Sent from my SM-G900V using Tapatalk


----------



## Funengineer (Sep 27, 2018)

Do you have vehicle access? If you do you can wrap a chain around the stump and pull it out. A little messy but has always worked for me. 


Sent from my iPhone using Tapatalk


----------



## CentaurG2 (Sep 27, 2018)

If you own some hogs you can use them to dig it out. Take a crowbar and put some holes around the stump and fill them with cracked corn. The pigs will dig the corn out of the ground and eventually dig up your stump. You can also do this with chickens but they work a bit slower.


----------



## Mycrossover (Sep 27, 2018)

CentaurG2 said:


> If you own some hogs you can use them to dig it out. Take a crowbar and put some holes around the stump and fill them with cracked corn. The pigs will dig the corn out of the ground and eventually dig up your stump. You can also do this with chickens but they work a bit slower.


In suburban NJ rooting pigs are not too common but I like your idea, and the chickens, too. LOL!! I have a small pry bar and with a dead blow hammer it goes pretty easy into the root ball in spite of the bar being short, curved and narrow. It looks like the 48" Bully tamper with a 3" wide blade would make short work of it. The ball already rocks with a shovel under it. I can definitely get it this way or get the bigger bar for faster removal. I thought of pulling it out with my truck but I am near a lot of other stuff and don't want to create new problems. Thanks all for your innovative suggestions. The reviews if the bar have numerous success stories of easy root removal and failures with a sawzall. The bar should be good for ice, too. The Farmer's Almanac is predicting a bad winter.

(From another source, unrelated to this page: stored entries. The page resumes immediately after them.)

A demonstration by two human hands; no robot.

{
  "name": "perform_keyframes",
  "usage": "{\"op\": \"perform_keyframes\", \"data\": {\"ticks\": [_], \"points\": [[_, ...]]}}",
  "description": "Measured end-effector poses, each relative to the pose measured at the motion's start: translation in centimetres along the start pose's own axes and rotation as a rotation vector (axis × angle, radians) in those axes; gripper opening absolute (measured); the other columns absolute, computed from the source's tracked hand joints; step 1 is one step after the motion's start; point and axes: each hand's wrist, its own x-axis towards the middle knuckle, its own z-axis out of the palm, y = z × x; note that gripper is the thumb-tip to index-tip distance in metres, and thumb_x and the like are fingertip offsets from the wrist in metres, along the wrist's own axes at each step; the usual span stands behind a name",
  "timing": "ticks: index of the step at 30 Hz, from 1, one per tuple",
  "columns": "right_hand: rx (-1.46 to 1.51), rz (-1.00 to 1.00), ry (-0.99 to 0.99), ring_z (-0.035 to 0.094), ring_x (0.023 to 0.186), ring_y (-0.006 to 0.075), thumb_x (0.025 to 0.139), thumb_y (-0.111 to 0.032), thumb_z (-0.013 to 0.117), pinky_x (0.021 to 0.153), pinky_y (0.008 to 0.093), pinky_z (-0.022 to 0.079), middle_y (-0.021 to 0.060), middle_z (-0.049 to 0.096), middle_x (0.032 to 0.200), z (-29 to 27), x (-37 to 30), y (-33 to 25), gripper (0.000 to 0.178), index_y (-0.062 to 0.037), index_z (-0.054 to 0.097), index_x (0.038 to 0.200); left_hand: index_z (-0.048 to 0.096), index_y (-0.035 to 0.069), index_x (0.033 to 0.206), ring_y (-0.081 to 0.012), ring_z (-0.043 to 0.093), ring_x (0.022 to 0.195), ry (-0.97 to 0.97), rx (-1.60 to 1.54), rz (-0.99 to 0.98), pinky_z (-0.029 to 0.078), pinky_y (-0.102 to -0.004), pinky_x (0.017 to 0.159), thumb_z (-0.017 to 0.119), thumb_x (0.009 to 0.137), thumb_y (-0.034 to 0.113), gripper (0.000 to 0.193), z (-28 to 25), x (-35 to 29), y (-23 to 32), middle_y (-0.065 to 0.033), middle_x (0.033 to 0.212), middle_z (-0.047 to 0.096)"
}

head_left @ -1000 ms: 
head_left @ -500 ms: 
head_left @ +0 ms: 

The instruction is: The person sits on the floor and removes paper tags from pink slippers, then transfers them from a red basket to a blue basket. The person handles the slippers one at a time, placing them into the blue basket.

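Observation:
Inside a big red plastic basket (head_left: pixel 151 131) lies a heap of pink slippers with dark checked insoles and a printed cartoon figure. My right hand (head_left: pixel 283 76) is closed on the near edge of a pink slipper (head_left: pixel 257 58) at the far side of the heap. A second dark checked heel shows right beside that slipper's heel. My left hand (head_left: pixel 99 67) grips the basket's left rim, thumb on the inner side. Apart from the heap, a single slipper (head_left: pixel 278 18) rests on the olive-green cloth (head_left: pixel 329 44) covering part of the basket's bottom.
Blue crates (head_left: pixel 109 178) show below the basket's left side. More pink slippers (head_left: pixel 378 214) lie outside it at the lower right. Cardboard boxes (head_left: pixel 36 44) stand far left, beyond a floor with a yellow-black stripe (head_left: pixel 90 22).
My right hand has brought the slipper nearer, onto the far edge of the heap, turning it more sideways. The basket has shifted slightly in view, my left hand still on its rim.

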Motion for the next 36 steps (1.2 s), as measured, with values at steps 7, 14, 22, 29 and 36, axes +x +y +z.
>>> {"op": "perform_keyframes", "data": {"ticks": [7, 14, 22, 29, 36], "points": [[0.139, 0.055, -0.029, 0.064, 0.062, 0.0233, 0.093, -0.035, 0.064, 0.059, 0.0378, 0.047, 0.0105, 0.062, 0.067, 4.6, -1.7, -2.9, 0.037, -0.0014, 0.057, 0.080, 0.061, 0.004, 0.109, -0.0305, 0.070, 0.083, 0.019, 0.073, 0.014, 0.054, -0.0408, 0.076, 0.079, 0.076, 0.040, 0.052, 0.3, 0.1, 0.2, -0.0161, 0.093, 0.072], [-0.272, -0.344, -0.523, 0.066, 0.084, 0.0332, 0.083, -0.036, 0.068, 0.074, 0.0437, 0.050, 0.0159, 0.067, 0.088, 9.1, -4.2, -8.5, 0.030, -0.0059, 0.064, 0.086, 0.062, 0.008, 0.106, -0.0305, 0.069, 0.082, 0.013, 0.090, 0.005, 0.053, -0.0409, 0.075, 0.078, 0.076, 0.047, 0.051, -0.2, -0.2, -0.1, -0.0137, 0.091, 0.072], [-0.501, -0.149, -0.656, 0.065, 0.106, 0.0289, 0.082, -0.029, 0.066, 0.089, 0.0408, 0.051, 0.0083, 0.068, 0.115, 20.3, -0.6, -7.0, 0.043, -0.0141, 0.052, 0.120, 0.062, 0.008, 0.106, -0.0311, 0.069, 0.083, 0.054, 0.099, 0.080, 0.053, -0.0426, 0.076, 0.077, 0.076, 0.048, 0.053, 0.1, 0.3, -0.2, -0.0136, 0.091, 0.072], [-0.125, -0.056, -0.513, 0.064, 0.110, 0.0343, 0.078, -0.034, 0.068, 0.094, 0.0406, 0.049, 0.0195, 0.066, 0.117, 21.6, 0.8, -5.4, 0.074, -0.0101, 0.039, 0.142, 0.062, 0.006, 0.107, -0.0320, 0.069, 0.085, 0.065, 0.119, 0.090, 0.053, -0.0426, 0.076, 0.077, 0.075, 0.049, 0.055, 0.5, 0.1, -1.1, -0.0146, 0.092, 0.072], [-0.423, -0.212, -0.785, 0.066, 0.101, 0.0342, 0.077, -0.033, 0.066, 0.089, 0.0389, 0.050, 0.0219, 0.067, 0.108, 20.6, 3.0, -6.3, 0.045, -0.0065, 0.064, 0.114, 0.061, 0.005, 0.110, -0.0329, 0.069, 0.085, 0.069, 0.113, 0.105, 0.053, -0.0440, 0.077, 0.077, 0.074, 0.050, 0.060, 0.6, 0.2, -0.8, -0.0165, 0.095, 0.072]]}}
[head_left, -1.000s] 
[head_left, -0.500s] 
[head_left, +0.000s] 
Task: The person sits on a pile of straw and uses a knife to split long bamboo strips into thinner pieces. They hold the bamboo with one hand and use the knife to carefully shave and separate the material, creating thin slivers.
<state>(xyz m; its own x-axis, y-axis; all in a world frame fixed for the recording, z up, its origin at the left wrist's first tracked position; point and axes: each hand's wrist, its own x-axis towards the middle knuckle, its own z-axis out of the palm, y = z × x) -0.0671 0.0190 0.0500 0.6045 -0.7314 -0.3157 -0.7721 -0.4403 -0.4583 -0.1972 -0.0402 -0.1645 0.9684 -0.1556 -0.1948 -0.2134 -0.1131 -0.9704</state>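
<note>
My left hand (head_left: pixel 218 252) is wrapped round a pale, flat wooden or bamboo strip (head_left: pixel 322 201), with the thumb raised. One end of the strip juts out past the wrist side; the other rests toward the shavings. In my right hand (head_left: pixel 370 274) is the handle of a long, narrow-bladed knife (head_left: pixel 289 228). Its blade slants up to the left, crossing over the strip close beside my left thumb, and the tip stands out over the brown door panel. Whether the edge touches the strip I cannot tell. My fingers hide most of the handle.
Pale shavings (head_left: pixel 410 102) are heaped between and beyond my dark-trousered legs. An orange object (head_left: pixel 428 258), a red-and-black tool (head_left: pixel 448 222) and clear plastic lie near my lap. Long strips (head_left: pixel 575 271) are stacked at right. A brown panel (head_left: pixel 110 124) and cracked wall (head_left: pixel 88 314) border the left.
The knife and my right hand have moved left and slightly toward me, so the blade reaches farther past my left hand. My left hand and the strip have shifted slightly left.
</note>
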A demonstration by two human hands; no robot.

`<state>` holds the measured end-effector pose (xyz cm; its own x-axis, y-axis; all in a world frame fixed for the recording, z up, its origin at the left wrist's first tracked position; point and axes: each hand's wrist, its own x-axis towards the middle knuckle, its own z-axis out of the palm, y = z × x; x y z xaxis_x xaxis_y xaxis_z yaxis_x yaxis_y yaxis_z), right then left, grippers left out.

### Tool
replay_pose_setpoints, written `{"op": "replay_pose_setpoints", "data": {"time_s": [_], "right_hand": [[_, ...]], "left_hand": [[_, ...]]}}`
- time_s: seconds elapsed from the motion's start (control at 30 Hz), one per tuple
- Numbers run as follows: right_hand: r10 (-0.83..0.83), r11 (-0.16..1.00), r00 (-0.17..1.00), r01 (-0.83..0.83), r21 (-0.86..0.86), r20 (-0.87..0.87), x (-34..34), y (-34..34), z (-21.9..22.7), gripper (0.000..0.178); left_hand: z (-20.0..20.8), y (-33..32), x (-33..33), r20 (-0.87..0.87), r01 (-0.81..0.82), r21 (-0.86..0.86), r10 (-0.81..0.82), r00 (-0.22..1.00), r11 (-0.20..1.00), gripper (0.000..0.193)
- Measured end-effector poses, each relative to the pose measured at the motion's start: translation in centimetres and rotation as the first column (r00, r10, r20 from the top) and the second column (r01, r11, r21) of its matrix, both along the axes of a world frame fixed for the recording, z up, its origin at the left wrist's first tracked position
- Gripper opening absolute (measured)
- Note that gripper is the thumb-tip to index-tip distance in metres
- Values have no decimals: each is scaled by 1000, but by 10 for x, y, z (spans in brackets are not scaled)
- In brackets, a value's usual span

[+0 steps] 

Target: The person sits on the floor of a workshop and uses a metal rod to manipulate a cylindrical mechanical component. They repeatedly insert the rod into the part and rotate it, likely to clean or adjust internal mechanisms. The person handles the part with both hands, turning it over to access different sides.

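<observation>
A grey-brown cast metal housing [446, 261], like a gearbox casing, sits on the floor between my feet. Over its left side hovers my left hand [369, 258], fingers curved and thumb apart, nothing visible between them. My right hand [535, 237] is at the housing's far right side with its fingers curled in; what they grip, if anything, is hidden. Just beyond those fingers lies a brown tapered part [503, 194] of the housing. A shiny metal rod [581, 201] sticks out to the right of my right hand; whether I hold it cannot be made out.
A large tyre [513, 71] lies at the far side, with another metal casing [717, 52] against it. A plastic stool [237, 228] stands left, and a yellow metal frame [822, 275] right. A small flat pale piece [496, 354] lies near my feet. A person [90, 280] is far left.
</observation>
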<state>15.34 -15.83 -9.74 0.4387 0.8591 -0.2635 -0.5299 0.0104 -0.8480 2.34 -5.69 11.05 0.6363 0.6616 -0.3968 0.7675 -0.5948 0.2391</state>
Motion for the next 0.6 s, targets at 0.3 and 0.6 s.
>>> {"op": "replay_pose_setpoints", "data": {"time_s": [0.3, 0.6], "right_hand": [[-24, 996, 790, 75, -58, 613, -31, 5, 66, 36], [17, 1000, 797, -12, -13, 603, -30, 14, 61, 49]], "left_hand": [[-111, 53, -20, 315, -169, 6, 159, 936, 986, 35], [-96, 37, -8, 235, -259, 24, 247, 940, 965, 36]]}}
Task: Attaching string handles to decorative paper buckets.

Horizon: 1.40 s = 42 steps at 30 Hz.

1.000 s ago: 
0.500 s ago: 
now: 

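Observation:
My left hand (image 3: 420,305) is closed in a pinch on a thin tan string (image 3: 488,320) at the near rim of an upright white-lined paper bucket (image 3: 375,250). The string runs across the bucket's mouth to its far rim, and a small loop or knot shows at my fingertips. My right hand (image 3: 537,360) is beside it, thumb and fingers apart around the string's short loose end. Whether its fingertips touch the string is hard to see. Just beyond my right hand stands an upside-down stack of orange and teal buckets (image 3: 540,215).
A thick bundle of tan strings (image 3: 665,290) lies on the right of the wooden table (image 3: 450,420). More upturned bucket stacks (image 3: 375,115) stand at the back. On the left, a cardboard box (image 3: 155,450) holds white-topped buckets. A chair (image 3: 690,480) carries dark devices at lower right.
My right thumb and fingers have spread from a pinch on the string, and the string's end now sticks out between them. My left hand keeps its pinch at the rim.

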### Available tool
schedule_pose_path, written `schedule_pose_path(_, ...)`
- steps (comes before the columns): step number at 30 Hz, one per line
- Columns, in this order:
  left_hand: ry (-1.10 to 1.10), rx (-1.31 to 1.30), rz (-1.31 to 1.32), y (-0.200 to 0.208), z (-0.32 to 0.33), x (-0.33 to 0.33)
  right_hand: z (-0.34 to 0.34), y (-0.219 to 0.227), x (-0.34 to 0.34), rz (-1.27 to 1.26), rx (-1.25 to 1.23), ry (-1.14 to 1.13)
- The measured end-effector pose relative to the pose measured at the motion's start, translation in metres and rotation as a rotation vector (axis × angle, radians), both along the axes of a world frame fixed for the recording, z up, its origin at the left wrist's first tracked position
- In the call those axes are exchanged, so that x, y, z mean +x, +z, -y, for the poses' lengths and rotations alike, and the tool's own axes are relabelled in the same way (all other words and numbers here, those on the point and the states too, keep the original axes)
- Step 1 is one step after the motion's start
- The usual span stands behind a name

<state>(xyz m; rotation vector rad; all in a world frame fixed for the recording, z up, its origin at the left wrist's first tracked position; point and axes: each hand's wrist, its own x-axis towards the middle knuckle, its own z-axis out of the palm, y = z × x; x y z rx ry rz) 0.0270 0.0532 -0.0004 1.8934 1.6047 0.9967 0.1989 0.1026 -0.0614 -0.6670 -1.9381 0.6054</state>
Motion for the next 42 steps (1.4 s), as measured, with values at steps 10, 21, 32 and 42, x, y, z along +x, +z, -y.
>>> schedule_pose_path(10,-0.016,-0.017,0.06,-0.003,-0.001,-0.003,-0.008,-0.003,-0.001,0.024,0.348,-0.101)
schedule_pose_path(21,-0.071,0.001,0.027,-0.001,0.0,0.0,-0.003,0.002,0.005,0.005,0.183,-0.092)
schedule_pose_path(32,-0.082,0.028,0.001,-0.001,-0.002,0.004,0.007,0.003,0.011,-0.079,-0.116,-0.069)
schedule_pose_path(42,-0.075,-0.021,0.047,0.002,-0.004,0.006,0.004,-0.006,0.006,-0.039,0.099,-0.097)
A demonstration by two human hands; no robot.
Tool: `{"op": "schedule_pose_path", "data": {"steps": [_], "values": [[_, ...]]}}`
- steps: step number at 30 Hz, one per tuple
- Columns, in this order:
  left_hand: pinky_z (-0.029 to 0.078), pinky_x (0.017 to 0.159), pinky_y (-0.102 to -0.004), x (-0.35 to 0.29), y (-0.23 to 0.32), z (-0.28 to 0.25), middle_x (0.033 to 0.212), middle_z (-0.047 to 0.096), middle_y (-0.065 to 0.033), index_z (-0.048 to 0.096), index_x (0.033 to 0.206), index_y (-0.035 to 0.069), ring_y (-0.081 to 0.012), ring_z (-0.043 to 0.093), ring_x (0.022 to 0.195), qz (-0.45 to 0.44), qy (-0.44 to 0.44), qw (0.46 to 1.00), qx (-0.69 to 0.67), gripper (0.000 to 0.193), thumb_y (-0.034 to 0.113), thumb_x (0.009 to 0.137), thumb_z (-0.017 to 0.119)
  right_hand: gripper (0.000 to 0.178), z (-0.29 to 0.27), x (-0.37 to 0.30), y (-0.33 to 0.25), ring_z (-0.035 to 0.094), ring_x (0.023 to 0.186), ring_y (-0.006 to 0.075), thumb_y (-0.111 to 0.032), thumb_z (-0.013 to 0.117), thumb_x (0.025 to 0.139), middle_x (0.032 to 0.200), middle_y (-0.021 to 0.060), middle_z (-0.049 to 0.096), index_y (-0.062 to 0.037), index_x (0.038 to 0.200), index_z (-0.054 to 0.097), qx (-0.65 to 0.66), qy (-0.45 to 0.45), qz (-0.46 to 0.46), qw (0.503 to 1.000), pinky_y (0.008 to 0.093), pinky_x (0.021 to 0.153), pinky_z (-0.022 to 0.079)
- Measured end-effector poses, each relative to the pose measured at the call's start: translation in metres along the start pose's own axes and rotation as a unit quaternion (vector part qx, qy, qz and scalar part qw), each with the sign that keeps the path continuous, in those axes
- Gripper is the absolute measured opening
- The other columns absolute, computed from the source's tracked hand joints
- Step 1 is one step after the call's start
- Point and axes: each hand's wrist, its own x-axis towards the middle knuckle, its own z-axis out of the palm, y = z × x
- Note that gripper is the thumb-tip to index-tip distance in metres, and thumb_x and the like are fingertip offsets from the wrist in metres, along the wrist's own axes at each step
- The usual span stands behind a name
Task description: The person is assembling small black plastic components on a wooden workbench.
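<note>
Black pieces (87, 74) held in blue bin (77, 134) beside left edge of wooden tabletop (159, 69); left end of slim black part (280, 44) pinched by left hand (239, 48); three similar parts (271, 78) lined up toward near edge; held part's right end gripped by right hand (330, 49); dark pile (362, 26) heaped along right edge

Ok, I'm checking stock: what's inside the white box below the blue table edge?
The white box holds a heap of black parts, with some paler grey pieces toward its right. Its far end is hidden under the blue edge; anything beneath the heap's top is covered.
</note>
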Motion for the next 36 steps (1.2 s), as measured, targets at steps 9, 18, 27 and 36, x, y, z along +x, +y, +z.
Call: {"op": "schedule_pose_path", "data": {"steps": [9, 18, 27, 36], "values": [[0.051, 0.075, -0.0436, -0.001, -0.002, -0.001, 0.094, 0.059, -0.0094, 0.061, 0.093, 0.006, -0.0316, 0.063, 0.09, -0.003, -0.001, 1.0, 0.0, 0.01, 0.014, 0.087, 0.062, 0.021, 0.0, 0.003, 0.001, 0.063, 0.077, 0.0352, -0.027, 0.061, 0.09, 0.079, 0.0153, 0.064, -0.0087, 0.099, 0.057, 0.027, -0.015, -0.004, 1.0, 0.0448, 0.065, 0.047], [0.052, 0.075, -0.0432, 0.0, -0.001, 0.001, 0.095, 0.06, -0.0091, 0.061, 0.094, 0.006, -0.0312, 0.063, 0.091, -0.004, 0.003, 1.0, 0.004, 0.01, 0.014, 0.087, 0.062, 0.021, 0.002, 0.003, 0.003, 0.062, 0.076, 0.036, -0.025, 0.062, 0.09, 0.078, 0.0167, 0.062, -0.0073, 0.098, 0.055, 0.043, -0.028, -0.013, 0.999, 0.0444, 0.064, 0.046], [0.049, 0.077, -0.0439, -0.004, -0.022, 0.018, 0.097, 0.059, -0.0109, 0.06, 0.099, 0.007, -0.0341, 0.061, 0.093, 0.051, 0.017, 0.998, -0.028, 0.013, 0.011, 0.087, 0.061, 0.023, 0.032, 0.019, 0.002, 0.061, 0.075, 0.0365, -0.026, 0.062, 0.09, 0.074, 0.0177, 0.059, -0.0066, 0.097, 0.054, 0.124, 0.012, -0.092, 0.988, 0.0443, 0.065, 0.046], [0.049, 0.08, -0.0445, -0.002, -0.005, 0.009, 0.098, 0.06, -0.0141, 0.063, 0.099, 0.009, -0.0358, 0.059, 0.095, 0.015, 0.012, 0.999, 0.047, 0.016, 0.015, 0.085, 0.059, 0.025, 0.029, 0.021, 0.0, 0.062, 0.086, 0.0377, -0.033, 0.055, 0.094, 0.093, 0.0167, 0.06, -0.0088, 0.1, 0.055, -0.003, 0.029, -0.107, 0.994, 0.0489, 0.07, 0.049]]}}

Sent from my SM-G900V using Tapatalk


----------



## CentaurG2 (Sep 27, 2018)

As Archimedes once said “give me a lever long enough and a fulcrum to place it and I shall move the world”. If you have a plethora of porcupines, you can pour bacon grease on it and they will literally eat it out of the ground. You could also use dynamite but suburban NJ you might get a noise complaint or maybe you won’t. All else fails, HD does usually rent small stump grinders which should make short work of it.


----------



## Mycrossover (Sep 30, 2018)

Hooray!! I got the #/%=÷ stump out. I found that most of the roots are horizontal and the big tap root i was expecting to find was not there. I kept digging under it. A more effective approach would have been to buy a big tamper ( pole axe) and go straight down all the way around the stump. There were no big horizontal roots that were buried that deep. THEN Archemedes' observation kicks in and the almost 6 ft bar levers it out. The stump was next to my garage. No dynamite. HF has one of those 17lb tampers for around 20 bucks, with a coupon.

Sent from my SM-G900V using Tapatalk


----------



## blades (Oct 2, 2018)

its no fun if there isn't a big bang involved.


----------



## CentaurG2 (Oct 2, 2018)

I love the smell of Tannerite in the morning. Smells like…..blown up garage.


----------